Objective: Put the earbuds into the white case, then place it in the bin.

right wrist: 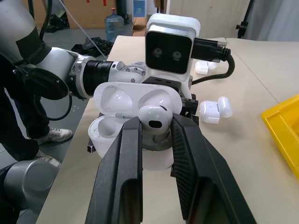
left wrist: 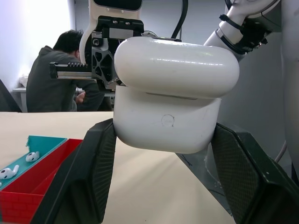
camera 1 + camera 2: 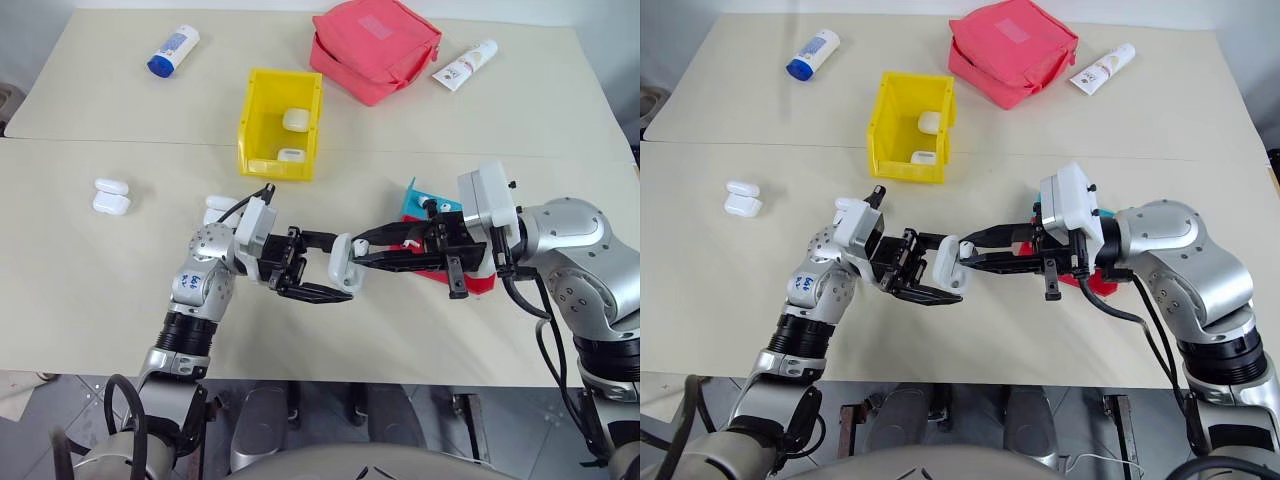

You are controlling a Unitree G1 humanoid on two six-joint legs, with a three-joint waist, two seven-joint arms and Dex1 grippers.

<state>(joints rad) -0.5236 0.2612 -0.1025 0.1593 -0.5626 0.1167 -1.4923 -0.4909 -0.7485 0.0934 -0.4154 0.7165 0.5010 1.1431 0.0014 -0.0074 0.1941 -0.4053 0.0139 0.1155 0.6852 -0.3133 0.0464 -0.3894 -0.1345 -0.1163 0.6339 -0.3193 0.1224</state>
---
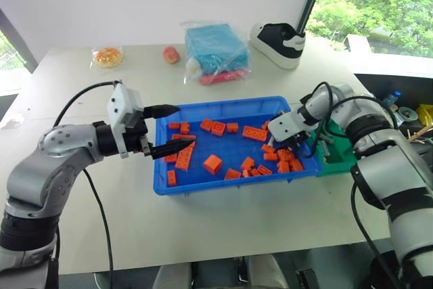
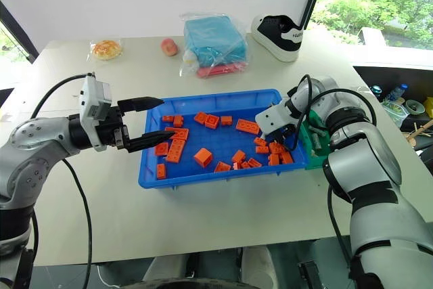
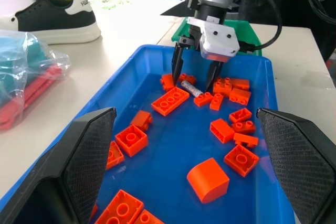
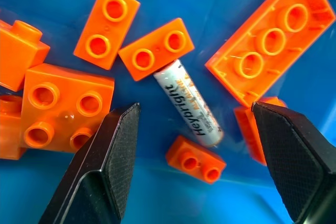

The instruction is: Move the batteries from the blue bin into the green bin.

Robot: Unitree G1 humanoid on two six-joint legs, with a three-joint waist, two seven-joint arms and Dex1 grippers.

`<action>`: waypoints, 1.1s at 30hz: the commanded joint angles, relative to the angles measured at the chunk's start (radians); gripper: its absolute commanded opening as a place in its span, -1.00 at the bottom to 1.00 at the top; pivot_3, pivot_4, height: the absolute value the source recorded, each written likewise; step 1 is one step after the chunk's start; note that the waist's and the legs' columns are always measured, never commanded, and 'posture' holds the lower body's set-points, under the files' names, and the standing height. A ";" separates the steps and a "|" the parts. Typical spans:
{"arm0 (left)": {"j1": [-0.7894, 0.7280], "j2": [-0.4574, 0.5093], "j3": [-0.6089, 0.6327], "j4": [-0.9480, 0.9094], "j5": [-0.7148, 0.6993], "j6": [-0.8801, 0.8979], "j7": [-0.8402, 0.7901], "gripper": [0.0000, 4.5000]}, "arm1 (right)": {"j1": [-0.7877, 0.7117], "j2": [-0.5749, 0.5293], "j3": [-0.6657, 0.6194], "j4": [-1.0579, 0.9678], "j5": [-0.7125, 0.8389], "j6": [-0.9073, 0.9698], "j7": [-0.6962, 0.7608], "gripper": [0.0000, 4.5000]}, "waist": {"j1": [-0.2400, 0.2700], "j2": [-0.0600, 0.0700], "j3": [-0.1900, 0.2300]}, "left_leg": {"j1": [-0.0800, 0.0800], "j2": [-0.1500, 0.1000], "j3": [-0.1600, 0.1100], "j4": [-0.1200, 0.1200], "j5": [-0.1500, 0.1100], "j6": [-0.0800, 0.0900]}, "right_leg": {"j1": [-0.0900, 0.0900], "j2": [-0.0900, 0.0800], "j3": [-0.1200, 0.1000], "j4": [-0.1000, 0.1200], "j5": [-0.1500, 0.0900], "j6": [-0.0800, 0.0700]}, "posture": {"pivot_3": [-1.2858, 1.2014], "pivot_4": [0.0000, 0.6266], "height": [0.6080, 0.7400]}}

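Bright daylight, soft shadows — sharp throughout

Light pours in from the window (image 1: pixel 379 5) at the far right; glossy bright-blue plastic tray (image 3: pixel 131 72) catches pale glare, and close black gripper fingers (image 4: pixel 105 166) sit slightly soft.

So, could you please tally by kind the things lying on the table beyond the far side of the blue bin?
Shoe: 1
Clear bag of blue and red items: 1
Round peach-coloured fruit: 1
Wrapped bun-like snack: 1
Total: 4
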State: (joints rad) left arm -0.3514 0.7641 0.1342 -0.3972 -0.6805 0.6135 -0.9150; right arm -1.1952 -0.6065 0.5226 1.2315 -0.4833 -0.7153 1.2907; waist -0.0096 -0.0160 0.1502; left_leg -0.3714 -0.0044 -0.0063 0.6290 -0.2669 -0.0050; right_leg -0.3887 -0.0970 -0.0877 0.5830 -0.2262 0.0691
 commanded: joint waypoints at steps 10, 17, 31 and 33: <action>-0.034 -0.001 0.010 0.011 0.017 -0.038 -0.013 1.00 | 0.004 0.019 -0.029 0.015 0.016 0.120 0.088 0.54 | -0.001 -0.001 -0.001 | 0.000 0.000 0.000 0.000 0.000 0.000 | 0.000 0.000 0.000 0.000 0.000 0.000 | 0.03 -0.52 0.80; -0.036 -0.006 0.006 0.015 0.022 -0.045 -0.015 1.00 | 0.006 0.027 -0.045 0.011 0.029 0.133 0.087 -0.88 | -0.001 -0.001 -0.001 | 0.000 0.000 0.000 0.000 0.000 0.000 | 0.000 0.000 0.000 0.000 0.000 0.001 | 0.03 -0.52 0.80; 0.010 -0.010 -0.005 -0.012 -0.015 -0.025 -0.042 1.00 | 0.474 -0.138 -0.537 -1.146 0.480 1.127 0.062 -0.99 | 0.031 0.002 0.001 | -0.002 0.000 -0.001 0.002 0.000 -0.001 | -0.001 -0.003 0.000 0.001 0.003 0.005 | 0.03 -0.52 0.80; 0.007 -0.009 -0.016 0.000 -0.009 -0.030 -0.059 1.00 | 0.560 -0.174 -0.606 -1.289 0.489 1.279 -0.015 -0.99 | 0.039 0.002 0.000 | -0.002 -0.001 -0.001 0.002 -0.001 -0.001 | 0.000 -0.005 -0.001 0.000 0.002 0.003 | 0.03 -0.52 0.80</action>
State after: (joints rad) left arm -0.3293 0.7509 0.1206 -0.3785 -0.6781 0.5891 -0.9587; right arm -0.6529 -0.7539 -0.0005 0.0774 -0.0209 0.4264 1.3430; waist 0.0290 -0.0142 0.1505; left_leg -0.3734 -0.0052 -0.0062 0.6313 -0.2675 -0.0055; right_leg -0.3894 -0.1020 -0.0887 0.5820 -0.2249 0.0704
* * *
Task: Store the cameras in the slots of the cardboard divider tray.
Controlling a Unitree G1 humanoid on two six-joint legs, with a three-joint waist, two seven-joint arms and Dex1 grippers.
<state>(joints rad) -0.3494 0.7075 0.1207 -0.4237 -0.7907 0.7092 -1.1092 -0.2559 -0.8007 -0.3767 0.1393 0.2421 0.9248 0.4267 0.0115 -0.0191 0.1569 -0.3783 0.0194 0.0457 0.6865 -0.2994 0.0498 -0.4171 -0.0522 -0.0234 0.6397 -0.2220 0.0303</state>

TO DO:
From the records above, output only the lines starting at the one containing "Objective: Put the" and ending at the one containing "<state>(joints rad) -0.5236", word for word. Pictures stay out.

EXERCISE RESULT:
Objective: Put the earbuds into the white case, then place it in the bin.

right wrist: 
left wrist: 
camera 1 + camera 2: 

You are controlling a Unitree G1 humanoid on two six-joint legs, with a three-joint waist, two seven-joint arms and Dex1 grippers.

<state>(joints rad) -0.5236 0.2612 -0.1025 0.1593 -0.5626 0.1167 -1.4923 -0.4909 -0.7485 0.0934 -0.4154 0.7165 0.5010 1.1431 0.0014 -0.0074 0.1941 -0.4053 0.0139 0.1155 0.6852 -0.3133 0.0464 -0.3894 -0.1345 -0.1163 0.6339 -0.3193 0.1224</state>

The full answer has now been given.